All of the data below must be repeated exactly.

> _Provided data_:
+---+

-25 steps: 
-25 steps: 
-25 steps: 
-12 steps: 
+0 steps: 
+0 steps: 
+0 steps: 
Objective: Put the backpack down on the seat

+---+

> _Answer area_:
-25 steps: 
-25 steps: 
-25 steps: 
-12 steps: 
+0 steps: 
+0 steps: 
+0 steps: 
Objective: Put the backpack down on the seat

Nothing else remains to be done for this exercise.